Poetry. "The body 'being' in sun, the gaze at rain, teleology inside the house—with these strokes and compasses, Megan Kaminski deftly configures a desiring map, across seacoasts and Kansas plains, through leaves, roots, movements of light. Here a quieter but not quietist America emerges where life's precarity holds—there is a relation between the natural world and neural capacity—as we are pulled into syntax's own search and quizzicality, its seeking to find a place for the I that only momentarily settles before it dislodges again, uncovering questions, finding parts of speech or weeds that answer. 'Speech lies in the break on the river edge,' the poem 'subtle splendor.'"—Erin Mouré
"Megan Kaminski's book is hauntingly quiet, but not silent, just as 'teleology is not silent.' The book is in some ways the teleology of imagism, realizing itself late in history and bursting into jagged pieces, having been dragged through 'some saffron metropolis' and the long summer of the great plains. It is a book that approaches us cannily, drenched in form, never word-spent and never without cocktails; a 21st century pleasure with a keen eye on the terrain and something to say."—Joshua Clover
"One of the best books I've read this year, Megan Kaminski's DESIRING MAP melds landscape to mind-to heart-to breath-with some of the most subtly effective melopoeia I've ever encountered in any book of poems. Use it as a dowsing rod, as I've been doing, to find the brain's poetic reuptake pump, and to get it moving again."—Joseph Massey
Megan Kaminski is the author of two books of poetry, Deep City (Noemi Press, 2015) and Desiring Map (Coconut Books, 2012), and nine chapbooks.
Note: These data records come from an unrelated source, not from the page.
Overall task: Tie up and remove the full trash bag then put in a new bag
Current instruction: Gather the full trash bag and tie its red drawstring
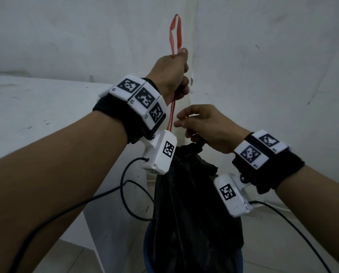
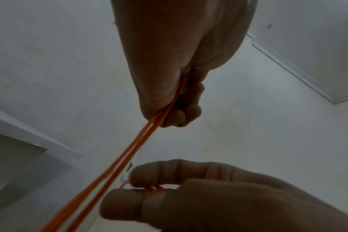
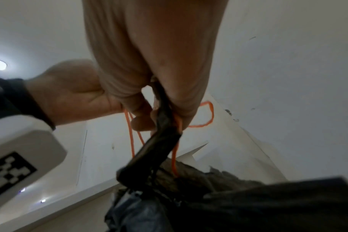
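Observation:
A full black trash bag [image 1: 186, 198] hangs from its gathered neck [image 3: 161, 138] over a blue bin [image 1: 148, 251]. My right hand [image 1: 202, 125] grips that neck, and a strand of the orange drawstring [image 3: 174, 158] is caught in its fingers. My left hand [image 1: 173, 75], raised above the right, grips the orange drawstring [image 1: 176, 34] in a fist. The string's loop sticks up out of the fist, and two taut strands [image 2: 129, 155] run down from it toward the bag. In the left wrist view my right hand's fingers [image 2: 169, 172] pinch a bit of string.
A white wall corner [image 1: 193, 46] rises straight ahead. A white ledge or counter [image 1: 36, 107] stands to the left. Black cables [image 1: 129, 196] hang from both wrist cameras beside the bag. Tiled floor [image 1: 273, 243] shows around the bin.

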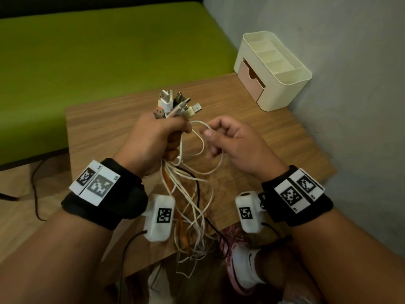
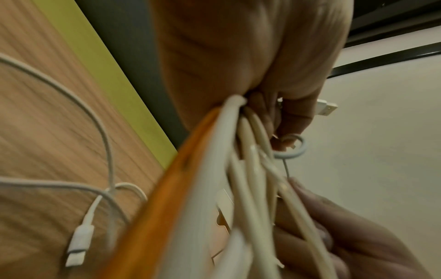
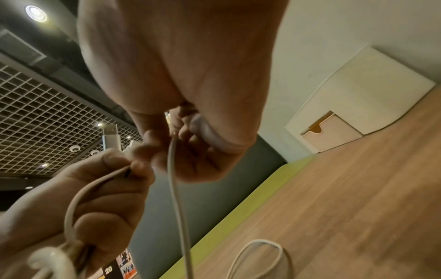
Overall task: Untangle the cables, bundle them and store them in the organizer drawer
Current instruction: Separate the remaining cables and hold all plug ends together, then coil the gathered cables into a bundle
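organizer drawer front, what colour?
Pale pink, set in a cream organizer; the drawer shows best in the head view.

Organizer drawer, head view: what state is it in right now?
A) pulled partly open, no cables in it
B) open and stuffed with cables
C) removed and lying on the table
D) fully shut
A: the pink drawer juts out of the cream organizer near the wall, and the cables are all still bunched in the left hand, with the right hand pinching one white strand.
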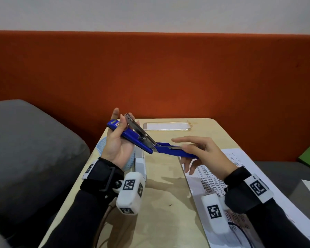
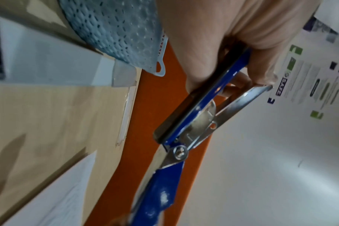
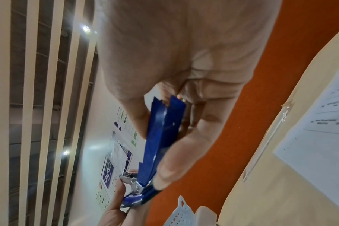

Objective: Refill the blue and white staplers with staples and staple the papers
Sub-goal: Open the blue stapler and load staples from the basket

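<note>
The blue stapler point(image 1: 132, 138) hangs swung wide open above the wooden table point(image 1: 165, 194). My left hand point(image 1: 118, 125) grips its blue base, with the silver magazine point(image 1: 140, 130) lifted off it; the left wrist view shows that base point(image 2: 209, 97) and magazine point(image 2: 240, 104) close up. My right hand point(image 1: 182, 150) pinches the far end of the blue top cover point(image 1: 170, 151) between thumb and fingers, index finger stretched out above it. That cover point(image 3: 161, 137) runs down the right wrist view. Printed papers point(image 1: 240, 176) lie under my right wrist. No white stapler shows.
A small white box point(image 1: 140, 161) and a pale blue perforated basket point(image 1: 101, 145) sit under my left hand. A clear sleeve holding paper point(image 1: 166, 126) lies at the table's far edge. A grey cushion point(image 1: 25, 149) is on the left, with an orange partition point(image 1: 150, 77) behind.
</note>
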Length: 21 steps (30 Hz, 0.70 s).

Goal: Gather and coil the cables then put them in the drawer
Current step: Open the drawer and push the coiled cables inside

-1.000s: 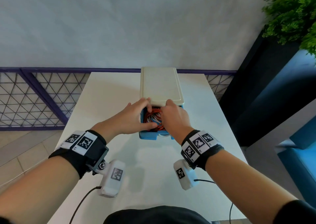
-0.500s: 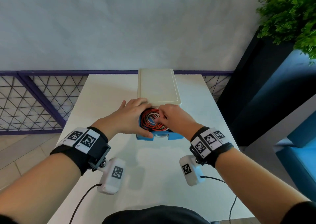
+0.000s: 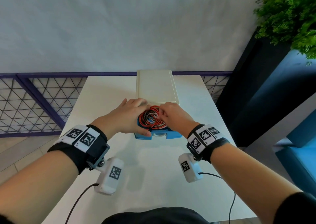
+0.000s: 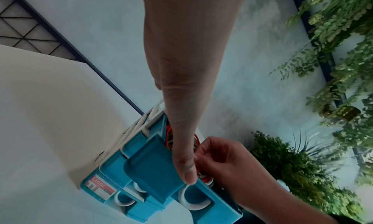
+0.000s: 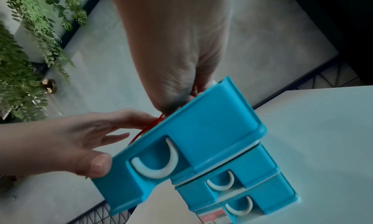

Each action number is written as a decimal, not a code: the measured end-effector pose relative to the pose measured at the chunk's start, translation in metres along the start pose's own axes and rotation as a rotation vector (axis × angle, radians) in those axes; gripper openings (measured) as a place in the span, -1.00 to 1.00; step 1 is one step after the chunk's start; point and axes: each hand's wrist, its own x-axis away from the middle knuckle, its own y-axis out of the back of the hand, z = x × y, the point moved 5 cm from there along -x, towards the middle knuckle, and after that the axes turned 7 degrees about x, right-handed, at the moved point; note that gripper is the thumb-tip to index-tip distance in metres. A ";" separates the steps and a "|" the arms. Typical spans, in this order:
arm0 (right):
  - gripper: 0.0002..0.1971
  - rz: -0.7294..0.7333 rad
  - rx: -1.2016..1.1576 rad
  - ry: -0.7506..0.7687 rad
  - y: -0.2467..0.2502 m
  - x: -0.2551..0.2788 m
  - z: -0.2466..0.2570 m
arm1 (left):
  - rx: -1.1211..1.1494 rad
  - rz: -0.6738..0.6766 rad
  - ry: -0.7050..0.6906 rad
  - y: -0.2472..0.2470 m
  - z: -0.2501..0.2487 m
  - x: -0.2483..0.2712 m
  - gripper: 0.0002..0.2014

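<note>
A coil of red and white cables (image 3: pixel 150 119) lies in the pulled-out top drawer (image 3: pixel 172 135) of a blue drawer unit with a cream top (image 3: pixel 156 87). My left hand (image 3: pixel 126 116) lies over the coil's left side with fingers stretched out, and its thumb presses the drawer's front rim (image 5: pixel 101 163). My right hand (image 3: pixel 171 116) pinches strands at the coil's right side with curled fingers. In the left wrist view the cables (image 4: pixel 168 131) show red behind the thumb. In the right wrist view a red loop (image 5: pixel 149 127) sticks out above the drawer wall (image 5: pixel 201 131).
The unit stands at the far middle of a white table (image 3: pixel 106 104). Two shut drawers (image 5: pixel 232 179) sit below the open one. A purple mesh railing (image 3: pixel 34 104) runs behind the table. A dark planter with green plants (image 3: pixel 290 18) stands to the right.
My right hand has slid from the coil's middle to its right side, so more of the coil shows. My left hand has stayed on the left side of the drawer.
</note>
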 end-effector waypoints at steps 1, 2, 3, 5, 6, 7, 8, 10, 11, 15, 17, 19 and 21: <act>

Her poems and essays have appeared in The Atlantic, American Letters & Commentary, Denver Quarterly, Puerto del Sol, Third Coast, and other journals. Before joining the faculty at the University of Kansas, she made her home in Los Angeles, Paris, and Portland, OR. She is an assistant professor in the University of Kansas' Graduate Creative Writing Program and the 2015-2016 Hall Center for the Humanities Creative Fellow. She also curates the Taproom Poetry Series in downtown Lawrence.
My presence on the winter boat contradicted all prescience on the matter of drowning far into the Atlantic. Further west near the Hudson, autumnal blankets whisper over mountains and through resurrectionless forests. Imagine flying from boats to biplanes, sprinkling dust and dawn along the way. The undoing of summer made my syntax shift and examine your listing out center the bay. Somewhere along the journey, your boat drifted away, off to a triangle or under a bridge. Its casing stressed beyond regulation, and its seaworthiness questionable, at the very least. In damask-lined parlors I marvel at the congenital daybreak, compute ratio of wave to tree.